== TO DO ==
Below are several records. Retype exactly those lines running from the one with "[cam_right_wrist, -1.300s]" through the one with "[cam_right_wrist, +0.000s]", end lines included, and no others.

== MATERIAL PROVIDED ==

· · ·

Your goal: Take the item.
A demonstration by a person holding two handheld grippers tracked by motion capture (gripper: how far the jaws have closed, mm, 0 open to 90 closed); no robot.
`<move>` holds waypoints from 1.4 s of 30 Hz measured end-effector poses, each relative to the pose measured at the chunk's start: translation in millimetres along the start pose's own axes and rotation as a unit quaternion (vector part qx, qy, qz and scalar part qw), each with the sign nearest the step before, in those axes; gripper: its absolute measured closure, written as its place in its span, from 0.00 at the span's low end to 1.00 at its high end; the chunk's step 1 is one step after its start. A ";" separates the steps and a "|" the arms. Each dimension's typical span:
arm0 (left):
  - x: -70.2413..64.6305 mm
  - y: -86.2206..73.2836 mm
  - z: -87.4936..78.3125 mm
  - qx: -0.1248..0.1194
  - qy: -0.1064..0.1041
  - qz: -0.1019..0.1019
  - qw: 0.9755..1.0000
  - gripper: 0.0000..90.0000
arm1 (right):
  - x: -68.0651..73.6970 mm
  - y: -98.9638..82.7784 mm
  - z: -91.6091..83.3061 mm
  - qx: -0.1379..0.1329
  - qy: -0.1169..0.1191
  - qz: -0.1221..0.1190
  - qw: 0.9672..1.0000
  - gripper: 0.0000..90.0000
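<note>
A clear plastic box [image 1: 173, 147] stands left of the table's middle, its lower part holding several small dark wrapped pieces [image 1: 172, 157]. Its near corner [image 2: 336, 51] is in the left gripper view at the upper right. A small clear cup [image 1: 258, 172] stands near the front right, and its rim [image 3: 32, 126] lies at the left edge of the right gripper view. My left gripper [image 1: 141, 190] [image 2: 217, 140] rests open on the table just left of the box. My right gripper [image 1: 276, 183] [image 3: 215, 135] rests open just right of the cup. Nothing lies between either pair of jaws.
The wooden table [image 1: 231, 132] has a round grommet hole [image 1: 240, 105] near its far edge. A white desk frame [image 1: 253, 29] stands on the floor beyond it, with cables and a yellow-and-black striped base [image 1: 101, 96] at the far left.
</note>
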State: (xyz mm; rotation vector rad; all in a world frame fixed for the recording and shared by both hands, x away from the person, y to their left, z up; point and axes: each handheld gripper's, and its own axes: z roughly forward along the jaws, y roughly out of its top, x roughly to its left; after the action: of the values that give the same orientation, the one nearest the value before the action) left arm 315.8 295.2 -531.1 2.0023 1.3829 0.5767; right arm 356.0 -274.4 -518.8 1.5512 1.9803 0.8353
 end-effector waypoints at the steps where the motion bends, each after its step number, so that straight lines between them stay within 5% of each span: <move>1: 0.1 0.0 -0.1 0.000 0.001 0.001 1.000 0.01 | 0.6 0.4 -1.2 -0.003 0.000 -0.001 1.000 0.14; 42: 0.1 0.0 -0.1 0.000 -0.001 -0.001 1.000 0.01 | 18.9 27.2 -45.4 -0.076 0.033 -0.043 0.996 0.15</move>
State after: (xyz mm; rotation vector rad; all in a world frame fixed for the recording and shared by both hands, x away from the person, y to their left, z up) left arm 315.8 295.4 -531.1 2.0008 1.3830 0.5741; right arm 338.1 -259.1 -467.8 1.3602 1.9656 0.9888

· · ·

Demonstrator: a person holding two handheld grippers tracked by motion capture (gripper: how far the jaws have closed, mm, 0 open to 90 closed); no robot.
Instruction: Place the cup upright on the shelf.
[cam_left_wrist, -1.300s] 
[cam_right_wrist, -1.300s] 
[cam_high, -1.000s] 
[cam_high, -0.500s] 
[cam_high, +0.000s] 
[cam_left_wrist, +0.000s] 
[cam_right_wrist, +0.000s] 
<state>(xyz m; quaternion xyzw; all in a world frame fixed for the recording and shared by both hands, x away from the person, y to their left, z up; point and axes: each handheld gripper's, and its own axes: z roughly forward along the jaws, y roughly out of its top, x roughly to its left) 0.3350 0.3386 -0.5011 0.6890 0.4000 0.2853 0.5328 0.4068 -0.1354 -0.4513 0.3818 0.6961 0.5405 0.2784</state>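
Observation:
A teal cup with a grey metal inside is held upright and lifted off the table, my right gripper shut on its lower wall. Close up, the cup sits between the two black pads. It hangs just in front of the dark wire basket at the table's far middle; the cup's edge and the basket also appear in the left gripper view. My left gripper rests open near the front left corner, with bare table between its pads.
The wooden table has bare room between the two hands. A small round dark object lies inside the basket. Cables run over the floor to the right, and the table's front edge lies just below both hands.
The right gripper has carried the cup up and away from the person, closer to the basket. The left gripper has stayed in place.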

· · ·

== EXPECTED ANSWER ==
[cam_right_wrist, -1.300s] 
[cam_high, -1.000s] 
[cam_high, -0.500s] 
[cam_high, +0.000s] 
[cam_left_wrist, +0.000s] 
[cam_right_wrist, +0.000s] 

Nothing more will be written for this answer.